:: TASK PROMPT ::
For this exercise, repeat exactly the lines below starting at the line holding "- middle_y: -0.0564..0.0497" and ending at the line holding "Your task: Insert", both included, with no extra lines and no pictures.

**** THE DATA

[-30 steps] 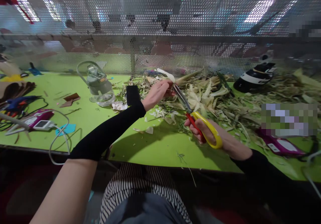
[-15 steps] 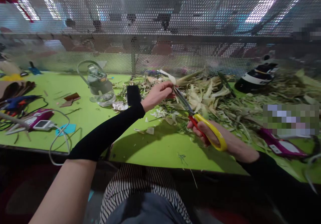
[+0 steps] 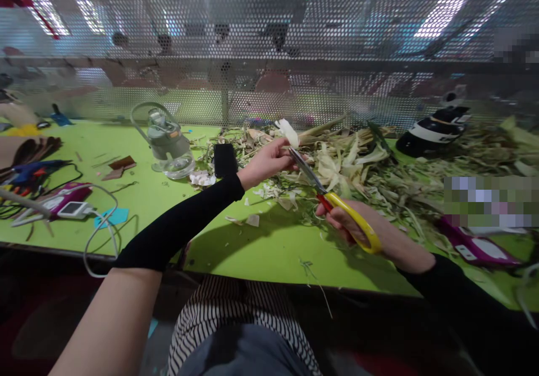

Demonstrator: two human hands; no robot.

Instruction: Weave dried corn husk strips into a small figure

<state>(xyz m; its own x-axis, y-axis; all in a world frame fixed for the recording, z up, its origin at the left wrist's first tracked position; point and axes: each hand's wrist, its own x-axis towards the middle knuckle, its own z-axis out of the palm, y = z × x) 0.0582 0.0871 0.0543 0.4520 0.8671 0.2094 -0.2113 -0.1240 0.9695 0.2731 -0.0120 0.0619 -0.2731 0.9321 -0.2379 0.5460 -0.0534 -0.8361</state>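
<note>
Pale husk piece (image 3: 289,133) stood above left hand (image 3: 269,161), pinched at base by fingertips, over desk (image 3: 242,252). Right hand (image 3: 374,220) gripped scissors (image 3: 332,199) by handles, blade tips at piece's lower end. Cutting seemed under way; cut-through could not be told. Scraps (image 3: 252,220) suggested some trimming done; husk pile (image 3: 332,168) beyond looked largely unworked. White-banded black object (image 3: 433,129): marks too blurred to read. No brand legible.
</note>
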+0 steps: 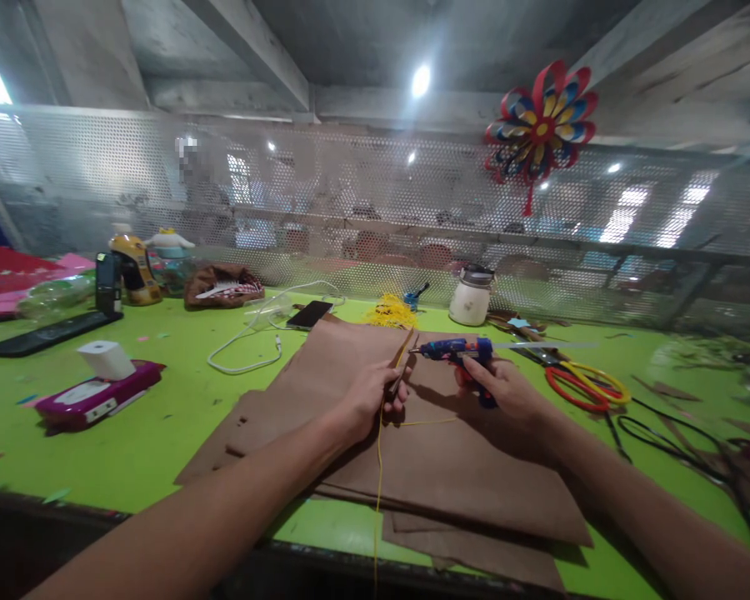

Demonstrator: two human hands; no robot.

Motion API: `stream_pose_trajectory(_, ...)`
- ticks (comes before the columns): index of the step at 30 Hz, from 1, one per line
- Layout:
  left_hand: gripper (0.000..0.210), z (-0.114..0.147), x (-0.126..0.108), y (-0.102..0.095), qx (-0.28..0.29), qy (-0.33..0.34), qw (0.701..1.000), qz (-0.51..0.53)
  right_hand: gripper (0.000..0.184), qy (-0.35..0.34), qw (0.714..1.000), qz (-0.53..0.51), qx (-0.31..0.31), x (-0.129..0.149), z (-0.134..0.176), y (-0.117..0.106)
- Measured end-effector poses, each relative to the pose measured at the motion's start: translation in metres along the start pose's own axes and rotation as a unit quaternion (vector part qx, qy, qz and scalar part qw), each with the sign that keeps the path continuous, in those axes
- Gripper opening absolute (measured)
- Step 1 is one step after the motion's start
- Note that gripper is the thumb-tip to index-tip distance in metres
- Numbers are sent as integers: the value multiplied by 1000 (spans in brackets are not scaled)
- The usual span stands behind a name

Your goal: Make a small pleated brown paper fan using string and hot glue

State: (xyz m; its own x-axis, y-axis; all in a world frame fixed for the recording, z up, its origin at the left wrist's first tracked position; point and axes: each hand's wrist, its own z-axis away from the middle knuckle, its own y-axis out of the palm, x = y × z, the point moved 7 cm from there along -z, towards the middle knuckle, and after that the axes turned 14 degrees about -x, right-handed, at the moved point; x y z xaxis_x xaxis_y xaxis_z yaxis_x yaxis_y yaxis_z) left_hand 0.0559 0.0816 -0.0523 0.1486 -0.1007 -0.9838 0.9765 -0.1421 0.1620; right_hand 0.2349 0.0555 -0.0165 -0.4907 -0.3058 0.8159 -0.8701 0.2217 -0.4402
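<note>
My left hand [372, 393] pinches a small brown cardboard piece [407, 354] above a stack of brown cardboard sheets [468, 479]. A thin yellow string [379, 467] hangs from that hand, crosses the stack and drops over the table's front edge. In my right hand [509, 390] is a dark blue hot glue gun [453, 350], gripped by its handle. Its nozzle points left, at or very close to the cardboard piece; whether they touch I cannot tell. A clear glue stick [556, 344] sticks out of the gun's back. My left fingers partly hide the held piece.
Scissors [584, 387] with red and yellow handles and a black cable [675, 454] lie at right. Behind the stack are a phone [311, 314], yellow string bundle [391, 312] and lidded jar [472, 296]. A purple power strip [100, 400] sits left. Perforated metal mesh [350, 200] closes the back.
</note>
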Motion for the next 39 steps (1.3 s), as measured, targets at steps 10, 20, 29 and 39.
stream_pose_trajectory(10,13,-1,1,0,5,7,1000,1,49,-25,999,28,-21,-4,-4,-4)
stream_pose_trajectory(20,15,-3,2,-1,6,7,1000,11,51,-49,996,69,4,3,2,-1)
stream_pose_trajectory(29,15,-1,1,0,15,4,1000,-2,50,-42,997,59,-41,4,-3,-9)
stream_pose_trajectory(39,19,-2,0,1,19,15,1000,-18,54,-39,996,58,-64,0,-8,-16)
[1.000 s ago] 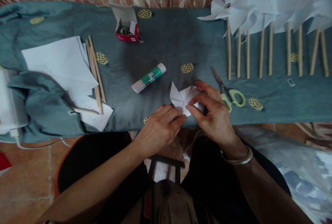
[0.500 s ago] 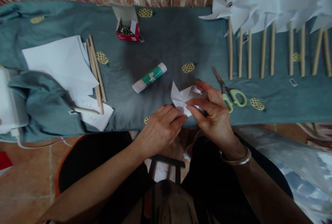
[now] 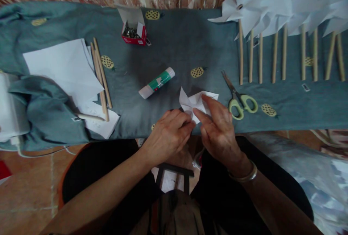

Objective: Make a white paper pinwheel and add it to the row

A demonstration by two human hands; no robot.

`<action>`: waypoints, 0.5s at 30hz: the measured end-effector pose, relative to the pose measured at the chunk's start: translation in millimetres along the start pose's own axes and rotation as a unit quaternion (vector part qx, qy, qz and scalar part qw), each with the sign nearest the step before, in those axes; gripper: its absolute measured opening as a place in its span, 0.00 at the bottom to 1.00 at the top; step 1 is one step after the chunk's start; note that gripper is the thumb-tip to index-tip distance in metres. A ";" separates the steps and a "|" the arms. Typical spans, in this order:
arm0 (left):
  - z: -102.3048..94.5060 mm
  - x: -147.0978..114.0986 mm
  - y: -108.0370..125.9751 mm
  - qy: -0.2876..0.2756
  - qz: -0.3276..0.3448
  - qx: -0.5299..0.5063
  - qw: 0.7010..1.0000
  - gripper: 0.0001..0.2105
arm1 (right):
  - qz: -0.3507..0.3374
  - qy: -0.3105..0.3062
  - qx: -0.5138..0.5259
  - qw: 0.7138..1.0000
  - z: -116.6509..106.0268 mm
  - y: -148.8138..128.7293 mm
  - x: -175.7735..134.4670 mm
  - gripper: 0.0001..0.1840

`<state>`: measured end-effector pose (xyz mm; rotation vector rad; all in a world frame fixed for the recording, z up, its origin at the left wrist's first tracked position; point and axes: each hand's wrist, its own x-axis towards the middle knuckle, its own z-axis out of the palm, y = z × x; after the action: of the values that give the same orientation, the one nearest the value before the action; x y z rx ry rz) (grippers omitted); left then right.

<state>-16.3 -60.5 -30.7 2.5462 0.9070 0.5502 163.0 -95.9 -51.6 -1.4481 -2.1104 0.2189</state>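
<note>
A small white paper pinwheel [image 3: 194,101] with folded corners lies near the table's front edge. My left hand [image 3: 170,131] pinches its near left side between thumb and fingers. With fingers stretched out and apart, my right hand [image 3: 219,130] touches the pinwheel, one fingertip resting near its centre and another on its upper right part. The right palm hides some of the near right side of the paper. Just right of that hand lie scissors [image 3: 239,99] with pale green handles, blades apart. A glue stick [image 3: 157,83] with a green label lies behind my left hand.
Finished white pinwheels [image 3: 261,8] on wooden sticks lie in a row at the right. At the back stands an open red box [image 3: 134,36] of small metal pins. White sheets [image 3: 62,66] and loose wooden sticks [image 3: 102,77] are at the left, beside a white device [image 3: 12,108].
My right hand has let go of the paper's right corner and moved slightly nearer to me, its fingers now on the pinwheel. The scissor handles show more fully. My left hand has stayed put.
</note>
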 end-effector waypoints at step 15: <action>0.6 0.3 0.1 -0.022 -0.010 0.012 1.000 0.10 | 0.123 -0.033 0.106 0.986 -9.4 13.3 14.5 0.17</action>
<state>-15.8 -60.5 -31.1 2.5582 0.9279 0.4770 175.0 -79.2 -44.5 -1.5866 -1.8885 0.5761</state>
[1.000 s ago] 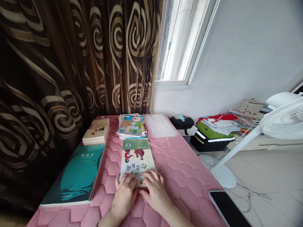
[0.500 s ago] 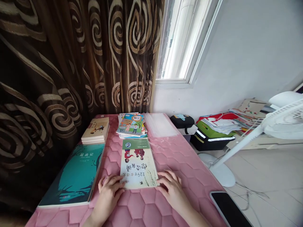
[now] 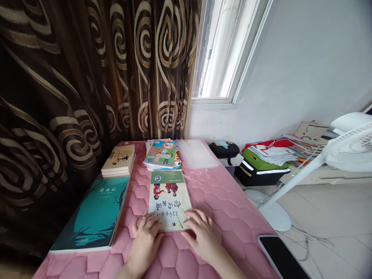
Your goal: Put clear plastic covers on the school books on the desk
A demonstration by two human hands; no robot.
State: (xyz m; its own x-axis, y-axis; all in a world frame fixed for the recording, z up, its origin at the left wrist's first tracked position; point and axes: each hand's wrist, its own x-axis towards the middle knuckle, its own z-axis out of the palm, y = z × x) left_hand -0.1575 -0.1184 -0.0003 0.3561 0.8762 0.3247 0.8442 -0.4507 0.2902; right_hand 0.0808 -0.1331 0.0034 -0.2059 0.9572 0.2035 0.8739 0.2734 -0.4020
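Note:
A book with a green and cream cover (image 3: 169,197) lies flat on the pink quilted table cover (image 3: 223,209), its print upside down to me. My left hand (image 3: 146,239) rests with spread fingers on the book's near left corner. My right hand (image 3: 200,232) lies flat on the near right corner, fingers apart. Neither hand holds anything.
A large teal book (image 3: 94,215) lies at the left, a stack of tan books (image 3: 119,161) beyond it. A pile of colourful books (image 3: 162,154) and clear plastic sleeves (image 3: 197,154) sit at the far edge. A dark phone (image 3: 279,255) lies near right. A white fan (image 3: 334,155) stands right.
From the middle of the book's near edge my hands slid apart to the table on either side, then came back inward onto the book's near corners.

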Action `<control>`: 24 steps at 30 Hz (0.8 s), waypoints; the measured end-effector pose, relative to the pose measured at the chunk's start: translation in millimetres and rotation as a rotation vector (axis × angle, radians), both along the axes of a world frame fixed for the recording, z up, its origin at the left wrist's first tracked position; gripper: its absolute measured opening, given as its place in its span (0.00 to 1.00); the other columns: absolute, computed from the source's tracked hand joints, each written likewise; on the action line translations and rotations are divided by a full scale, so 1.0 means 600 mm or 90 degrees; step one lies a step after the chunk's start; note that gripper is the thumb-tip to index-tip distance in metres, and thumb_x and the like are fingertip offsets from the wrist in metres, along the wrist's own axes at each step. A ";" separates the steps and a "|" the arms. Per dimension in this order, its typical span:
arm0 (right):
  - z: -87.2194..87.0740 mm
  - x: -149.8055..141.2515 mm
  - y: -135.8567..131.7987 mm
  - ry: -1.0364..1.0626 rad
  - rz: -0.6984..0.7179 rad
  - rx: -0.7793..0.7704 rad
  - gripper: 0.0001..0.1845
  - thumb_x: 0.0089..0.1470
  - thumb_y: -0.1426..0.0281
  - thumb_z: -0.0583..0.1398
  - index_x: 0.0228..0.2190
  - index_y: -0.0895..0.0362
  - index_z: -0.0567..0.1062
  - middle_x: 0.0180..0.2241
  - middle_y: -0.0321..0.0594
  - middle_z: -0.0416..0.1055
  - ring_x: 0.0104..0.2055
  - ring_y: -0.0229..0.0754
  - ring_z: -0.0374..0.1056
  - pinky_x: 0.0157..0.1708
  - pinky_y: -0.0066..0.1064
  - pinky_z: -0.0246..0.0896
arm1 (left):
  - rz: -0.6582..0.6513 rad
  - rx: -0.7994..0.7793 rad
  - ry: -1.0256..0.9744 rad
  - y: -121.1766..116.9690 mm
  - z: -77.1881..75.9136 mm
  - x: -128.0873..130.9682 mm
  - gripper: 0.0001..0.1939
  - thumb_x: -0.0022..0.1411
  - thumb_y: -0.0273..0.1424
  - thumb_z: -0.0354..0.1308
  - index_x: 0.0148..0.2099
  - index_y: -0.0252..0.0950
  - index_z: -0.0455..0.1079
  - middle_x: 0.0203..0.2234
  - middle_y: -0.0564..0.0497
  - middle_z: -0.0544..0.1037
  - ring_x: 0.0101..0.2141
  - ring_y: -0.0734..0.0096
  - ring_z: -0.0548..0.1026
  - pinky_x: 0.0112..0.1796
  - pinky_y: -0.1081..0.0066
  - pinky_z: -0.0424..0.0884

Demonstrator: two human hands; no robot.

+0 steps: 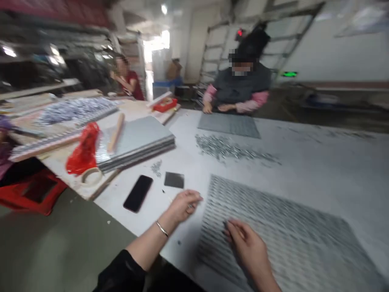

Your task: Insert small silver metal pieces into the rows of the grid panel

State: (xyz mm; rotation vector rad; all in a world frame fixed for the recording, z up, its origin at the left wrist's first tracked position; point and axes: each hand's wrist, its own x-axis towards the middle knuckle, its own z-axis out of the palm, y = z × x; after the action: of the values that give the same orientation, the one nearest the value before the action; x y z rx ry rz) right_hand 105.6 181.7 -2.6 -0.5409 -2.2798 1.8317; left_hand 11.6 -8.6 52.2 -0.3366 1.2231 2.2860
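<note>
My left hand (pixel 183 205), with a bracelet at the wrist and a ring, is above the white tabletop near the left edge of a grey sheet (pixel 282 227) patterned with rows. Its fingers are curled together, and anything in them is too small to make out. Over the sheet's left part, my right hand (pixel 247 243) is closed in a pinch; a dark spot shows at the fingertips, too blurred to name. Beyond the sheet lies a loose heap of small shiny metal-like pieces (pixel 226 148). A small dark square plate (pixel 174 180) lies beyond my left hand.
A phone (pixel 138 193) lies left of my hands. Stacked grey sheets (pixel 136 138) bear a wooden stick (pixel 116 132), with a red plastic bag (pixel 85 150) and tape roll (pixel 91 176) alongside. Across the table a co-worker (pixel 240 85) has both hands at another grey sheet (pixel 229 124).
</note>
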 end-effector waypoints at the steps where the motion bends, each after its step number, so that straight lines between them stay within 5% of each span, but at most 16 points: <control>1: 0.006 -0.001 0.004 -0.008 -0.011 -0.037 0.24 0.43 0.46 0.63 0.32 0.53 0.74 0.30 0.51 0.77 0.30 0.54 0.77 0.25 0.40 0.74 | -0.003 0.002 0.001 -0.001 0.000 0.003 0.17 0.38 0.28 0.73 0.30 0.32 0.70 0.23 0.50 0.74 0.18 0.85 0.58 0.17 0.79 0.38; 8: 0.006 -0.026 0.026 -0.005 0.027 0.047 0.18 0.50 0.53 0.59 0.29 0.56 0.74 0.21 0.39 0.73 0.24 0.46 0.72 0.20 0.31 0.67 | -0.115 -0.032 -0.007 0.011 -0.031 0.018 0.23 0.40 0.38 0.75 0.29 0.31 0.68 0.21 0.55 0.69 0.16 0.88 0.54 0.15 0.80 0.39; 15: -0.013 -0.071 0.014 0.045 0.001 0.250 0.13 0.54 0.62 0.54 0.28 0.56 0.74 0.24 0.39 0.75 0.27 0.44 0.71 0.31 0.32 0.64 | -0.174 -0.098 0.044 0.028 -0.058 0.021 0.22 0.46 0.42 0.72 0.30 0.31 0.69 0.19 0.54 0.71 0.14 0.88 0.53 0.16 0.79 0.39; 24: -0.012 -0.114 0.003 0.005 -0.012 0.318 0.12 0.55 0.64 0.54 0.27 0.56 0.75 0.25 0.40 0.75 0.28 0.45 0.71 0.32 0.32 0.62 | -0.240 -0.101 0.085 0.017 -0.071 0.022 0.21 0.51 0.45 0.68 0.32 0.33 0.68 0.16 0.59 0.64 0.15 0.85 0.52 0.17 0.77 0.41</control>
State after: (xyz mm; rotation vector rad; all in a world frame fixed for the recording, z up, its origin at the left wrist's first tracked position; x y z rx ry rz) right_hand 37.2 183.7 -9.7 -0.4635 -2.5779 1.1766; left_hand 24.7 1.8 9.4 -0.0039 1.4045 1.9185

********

:: RESPONSE BELOW ::
  - middle_y: -0.0564..0.0497
  - middle_z: -0.0544..0.1037
  - ring_x: 0.0101..0.2141
  - ring_y: -0.0734..0.0096
  - ring_z: -0.0548..0.1026
  - pinky_x: 0.0112..0.1796
  - pinky_y: -0.1081..0.0066
  - pinky_z: -0.0424..0.0884

Demonstrator: two human hands; no robot.

+0 steps: 

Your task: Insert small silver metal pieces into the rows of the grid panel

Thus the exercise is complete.